**What to work on**
Check each line of the material. Copy those containing "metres".
######
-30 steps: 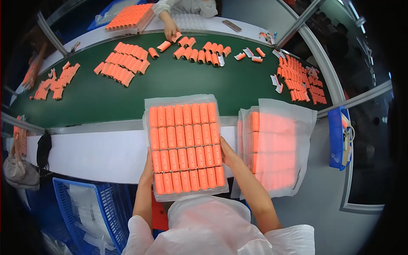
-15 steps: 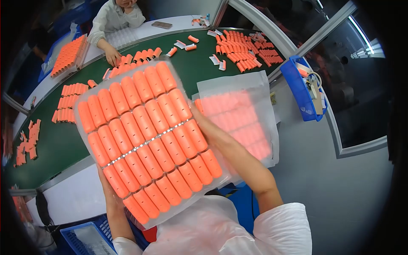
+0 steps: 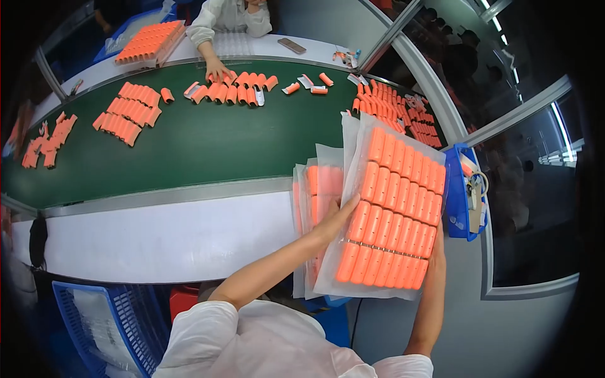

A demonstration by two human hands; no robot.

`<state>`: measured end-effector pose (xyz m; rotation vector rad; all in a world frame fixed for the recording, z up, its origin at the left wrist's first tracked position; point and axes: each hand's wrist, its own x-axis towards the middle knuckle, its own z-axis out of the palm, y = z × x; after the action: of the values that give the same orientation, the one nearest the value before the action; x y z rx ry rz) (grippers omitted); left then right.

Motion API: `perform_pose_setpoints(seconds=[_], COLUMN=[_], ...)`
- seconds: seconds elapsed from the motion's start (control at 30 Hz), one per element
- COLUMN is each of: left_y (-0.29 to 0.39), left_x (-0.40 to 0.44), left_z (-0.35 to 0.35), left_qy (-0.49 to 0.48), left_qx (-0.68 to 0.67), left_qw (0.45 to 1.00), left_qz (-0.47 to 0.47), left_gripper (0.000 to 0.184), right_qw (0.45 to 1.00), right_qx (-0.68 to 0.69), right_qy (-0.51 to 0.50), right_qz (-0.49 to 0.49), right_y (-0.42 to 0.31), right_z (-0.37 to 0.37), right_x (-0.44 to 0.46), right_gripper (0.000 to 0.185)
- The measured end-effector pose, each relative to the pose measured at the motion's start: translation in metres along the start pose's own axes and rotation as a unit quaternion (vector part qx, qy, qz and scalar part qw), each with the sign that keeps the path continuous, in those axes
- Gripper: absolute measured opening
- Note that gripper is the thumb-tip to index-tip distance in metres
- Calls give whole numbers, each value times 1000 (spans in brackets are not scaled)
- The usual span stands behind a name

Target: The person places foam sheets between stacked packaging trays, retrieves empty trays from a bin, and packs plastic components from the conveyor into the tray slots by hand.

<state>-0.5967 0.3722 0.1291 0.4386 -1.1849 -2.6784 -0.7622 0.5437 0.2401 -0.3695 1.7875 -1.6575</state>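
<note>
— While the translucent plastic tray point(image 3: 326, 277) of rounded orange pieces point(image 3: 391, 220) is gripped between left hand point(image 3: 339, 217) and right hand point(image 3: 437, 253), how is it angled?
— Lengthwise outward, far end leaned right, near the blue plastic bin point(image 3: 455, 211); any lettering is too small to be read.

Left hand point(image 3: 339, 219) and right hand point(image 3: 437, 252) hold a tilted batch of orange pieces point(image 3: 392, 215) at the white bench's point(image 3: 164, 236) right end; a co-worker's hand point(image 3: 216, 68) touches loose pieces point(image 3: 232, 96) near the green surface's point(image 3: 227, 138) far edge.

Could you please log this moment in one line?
tray: orange pieces in rows; left hand: holding left edge; right hand: holding right edge
</note>
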Motion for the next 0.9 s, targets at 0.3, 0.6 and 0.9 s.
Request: perform_pose_setpoints(seconds=[0.3, 0.6, 0.9], left_y=[-31, -61, -89], left_x=[-6, 3, -16], left_z=[-1, 1, 6], left_qy=[156, 162, 245], left_qx=[-3, 47, 174], left_qw=[988, 985, 954], left_qz=[17, -19, 3], left_gripper=[110, 115, 97], right_qw=[993, 996, 987], right_qx=[62, 9, -127], right_qy=[45, 2, 45], right_qz=[85, 93, 86], right_y=[31, 24, 50], right_z=[-35, -37, -109], right_x=[26, 38, 65], right_gripper=[61, 64, 71])
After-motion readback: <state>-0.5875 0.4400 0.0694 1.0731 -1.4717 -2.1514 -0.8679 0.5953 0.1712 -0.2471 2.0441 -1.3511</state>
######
**Answer box**
- The measured end-effector pose, each relative to the pose measured at the motion's start: translation in metres along the start pose's own axes and rotation as a unit quaternion (vector part qx, qy, qz and scalar part qw), each with the sign that keeps the path continuous, in those axes
- Note that gripper is the thumb-tip to index-tip distance in metres

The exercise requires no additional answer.